PROMPT: Gather all lines from the material that contain "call".

*** Begin section ***

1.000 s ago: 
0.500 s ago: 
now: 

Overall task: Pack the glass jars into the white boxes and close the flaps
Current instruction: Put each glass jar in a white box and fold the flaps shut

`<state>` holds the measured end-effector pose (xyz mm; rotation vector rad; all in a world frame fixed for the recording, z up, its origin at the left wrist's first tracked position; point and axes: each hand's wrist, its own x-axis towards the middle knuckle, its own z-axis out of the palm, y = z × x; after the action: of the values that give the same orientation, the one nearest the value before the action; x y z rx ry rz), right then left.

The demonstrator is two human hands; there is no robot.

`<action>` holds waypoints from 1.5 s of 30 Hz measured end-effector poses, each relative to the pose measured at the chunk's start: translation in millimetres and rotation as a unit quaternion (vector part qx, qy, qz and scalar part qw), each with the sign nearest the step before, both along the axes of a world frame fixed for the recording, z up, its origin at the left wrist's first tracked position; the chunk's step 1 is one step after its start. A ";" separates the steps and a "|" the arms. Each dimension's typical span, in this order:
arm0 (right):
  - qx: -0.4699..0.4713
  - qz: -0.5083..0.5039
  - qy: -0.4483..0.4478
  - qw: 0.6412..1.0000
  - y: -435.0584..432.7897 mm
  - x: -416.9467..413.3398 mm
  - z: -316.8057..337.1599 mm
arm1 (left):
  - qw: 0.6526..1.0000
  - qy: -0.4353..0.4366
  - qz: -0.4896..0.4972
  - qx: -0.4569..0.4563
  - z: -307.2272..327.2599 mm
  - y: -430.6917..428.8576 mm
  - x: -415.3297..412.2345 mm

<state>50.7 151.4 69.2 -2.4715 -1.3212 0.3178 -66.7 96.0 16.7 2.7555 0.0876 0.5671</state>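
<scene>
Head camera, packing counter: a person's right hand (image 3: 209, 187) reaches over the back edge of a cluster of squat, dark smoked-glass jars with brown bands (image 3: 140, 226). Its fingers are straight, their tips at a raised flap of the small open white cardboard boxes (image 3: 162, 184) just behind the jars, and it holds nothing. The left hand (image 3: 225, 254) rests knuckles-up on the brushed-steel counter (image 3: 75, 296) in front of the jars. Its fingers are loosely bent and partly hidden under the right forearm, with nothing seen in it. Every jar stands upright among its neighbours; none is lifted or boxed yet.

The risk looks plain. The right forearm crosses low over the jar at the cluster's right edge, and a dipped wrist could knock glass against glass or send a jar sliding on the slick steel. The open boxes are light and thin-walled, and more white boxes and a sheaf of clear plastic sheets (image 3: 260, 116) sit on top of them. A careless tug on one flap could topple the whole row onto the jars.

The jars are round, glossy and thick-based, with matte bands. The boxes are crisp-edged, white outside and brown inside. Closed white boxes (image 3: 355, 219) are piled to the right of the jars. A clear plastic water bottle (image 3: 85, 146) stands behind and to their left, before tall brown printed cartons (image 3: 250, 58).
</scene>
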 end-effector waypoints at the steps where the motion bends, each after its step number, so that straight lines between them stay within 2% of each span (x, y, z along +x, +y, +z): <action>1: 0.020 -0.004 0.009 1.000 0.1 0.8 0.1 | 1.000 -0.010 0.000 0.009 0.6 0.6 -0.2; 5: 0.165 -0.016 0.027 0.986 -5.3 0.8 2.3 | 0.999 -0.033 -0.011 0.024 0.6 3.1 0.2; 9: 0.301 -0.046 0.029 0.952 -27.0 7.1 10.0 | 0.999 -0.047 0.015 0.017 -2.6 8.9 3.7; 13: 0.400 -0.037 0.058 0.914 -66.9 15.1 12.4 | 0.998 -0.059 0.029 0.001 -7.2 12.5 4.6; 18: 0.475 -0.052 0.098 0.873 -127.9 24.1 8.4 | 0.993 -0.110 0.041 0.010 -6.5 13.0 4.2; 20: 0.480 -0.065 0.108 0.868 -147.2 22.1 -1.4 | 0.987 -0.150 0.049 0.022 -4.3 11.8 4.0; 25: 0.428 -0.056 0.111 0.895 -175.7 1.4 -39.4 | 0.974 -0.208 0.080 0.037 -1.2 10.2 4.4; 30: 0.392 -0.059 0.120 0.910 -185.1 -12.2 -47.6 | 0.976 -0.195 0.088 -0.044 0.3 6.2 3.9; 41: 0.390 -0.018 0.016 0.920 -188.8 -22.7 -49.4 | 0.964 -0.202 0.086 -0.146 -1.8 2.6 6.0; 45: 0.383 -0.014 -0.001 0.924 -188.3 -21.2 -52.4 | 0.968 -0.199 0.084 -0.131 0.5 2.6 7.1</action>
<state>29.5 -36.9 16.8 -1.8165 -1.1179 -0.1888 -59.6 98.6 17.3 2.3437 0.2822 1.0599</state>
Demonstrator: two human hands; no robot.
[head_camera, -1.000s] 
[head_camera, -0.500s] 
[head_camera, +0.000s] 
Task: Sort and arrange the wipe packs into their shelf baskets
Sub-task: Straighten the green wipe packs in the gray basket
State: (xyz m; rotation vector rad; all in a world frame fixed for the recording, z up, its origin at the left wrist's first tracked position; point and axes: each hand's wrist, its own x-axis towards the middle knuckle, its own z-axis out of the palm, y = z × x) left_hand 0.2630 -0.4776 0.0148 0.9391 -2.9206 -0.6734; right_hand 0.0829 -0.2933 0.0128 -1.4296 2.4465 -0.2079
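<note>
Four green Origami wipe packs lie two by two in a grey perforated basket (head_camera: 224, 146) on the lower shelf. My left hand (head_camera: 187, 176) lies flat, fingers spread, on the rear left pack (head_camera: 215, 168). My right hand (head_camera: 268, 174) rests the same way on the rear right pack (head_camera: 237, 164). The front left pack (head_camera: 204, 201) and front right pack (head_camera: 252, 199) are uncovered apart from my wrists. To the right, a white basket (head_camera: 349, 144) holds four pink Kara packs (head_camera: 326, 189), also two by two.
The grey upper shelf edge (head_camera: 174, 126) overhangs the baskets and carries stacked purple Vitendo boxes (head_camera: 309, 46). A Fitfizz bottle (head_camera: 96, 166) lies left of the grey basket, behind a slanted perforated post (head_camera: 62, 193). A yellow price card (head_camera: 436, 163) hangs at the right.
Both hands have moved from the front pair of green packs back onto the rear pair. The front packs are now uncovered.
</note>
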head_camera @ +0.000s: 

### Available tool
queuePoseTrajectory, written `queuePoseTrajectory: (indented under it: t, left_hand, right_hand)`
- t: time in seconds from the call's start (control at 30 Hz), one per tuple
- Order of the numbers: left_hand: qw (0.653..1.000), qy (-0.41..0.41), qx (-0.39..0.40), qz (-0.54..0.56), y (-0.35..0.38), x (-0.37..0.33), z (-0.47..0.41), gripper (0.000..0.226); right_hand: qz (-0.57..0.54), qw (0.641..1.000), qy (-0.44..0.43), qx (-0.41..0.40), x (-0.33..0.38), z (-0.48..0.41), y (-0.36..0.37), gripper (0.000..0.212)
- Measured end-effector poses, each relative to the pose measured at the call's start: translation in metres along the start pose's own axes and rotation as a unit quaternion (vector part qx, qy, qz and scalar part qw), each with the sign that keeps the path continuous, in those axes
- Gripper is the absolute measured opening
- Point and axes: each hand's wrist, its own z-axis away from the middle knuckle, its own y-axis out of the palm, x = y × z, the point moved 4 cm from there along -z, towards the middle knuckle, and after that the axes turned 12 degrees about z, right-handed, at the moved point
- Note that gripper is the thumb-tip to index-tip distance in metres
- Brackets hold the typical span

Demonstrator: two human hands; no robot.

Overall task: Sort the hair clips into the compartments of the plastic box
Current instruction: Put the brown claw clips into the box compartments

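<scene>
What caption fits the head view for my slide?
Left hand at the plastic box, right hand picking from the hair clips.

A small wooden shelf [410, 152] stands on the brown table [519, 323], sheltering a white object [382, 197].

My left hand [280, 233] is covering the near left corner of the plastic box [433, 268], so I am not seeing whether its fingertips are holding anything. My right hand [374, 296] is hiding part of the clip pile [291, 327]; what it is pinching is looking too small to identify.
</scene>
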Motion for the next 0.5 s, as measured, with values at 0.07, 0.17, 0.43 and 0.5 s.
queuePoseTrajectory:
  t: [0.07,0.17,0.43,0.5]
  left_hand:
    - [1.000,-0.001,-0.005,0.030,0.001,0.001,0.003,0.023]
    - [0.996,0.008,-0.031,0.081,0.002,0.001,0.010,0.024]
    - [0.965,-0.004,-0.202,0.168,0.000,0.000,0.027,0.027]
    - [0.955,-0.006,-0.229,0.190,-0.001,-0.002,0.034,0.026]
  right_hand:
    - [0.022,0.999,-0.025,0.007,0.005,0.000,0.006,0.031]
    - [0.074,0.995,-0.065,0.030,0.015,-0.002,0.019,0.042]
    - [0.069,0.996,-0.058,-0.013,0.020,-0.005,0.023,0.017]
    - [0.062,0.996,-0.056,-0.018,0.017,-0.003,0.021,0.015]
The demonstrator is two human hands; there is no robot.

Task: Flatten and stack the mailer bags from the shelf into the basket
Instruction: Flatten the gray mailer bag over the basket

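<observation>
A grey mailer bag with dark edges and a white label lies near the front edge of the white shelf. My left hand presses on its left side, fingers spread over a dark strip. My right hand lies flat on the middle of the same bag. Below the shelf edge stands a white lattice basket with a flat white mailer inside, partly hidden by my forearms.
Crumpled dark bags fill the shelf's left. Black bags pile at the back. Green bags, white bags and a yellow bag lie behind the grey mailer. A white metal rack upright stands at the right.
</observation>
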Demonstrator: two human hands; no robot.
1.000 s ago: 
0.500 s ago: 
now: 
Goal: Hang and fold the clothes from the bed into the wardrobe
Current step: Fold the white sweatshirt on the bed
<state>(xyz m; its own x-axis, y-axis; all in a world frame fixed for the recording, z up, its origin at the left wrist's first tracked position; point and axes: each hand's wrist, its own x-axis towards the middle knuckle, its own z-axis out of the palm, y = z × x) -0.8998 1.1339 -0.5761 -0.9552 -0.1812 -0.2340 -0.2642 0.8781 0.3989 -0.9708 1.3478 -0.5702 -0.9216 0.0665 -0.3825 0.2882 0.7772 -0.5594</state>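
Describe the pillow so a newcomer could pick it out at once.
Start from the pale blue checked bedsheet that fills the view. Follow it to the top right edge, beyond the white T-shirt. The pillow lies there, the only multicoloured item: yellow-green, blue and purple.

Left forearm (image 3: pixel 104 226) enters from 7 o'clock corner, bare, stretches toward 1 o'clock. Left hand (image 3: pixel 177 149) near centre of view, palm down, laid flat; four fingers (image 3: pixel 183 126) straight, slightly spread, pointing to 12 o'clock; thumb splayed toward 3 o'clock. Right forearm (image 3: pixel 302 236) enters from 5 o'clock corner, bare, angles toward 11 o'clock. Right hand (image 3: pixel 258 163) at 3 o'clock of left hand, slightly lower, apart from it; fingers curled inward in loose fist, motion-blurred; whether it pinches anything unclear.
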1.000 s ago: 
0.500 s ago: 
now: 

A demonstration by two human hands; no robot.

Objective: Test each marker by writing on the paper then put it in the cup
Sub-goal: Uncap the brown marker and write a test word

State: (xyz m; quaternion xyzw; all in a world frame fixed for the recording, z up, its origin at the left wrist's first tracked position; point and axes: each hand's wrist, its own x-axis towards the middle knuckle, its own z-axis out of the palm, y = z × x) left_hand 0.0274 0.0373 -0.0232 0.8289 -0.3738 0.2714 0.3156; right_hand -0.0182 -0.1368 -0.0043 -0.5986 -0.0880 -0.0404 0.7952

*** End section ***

YOUR RESPONSE:
- t: time in seconds from the call's start (control at 30 Hz), one per tuple
- Measured end-effector poses, each relative to the pose measured at the call's start: translation in metres along the start pose's own axes and rotation as a unit quaternion (vector part qx, qy, qz and scalar part qw), each with the sign that keeps the path continuous, in those axes

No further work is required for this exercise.